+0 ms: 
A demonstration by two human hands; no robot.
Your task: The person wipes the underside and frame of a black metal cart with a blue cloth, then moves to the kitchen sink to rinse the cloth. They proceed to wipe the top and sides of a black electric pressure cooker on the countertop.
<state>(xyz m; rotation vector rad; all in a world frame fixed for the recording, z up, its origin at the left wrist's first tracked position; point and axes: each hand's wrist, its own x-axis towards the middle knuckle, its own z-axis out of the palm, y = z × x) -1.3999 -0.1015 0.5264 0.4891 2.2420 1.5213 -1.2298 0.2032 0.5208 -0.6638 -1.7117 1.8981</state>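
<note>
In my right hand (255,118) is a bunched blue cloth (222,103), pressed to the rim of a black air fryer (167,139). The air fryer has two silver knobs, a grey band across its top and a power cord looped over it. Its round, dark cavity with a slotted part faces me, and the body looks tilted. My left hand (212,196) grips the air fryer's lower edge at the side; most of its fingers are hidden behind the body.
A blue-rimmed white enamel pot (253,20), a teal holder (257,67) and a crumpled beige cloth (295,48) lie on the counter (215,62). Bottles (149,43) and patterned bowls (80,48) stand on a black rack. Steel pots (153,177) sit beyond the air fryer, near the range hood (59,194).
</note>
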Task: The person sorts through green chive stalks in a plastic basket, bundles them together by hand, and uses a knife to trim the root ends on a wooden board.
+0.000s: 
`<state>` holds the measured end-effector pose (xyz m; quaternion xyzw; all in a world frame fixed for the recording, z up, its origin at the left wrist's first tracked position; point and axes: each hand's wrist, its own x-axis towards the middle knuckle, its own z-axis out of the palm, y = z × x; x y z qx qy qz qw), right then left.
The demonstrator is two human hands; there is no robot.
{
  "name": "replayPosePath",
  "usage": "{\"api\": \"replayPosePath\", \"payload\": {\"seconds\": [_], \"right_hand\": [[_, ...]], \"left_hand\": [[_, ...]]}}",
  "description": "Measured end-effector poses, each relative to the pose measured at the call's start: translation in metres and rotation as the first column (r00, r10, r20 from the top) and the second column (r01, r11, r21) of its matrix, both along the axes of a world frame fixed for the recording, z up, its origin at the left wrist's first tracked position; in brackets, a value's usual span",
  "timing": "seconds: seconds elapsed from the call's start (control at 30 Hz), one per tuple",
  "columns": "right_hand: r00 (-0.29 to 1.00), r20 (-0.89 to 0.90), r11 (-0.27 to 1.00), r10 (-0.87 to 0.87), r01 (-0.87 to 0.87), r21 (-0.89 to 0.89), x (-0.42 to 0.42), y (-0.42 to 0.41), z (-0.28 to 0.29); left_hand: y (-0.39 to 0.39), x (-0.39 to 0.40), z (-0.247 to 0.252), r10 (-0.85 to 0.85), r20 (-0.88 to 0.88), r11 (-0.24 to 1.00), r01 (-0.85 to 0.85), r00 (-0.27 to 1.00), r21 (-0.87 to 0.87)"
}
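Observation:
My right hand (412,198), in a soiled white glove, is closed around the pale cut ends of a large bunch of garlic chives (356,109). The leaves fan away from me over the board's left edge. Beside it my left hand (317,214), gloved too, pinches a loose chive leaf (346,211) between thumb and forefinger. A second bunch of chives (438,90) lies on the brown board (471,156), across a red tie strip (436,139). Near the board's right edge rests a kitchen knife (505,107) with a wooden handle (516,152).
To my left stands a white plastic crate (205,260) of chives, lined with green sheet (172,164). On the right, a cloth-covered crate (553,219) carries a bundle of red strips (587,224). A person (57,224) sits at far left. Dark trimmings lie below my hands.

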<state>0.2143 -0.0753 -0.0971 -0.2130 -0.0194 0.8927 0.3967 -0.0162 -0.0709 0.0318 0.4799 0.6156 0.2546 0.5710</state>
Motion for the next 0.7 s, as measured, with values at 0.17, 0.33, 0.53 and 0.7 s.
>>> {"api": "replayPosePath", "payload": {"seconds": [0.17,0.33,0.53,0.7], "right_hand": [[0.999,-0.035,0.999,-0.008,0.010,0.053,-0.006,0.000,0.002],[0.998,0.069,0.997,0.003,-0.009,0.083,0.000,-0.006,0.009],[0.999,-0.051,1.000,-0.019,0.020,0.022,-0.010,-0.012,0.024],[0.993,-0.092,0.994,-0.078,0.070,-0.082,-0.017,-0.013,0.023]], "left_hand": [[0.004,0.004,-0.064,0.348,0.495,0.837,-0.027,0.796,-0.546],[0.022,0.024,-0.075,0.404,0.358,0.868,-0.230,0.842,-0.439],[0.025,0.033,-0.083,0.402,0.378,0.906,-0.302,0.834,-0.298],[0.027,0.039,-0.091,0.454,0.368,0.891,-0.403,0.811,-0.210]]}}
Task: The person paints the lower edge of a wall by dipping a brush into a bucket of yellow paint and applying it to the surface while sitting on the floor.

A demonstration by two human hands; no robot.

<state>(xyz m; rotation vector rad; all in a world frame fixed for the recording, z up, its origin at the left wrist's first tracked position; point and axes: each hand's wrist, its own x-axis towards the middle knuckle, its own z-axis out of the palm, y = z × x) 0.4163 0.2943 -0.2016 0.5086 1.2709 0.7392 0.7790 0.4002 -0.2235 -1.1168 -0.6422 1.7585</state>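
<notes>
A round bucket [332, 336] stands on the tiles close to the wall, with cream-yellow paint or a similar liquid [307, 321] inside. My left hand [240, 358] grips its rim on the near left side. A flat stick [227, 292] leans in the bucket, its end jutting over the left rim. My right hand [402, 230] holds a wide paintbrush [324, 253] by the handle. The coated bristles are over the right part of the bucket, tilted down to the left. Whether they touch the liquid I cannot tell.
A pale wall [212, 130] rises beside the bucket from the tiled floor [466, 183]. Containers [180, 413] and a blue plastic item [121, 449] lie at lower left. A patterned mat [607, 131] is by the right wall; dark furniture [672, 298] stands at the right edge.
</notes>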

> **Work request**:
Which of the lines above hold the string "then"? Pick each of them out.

> **Result**:
Your task: The person wipes the underside and frame of a black metal cart with a blue cloth, then moves to the kitchen sink to rinse the cloth. They proceed to wipe the top and sides of a black electric pressure cooker on the countertop.
`<state>` holds the measured end-effector pose (xyz m; quaternion xyzw; all in a world frame fixed for the recording, z up, its origin at the left wrist's first tracked position; point and axes: each hand's wrist, its own x-axis towards the middle knuckle, its own z-axis out of the palm, y = z × x; x y z qx qy qz qw), right then left.

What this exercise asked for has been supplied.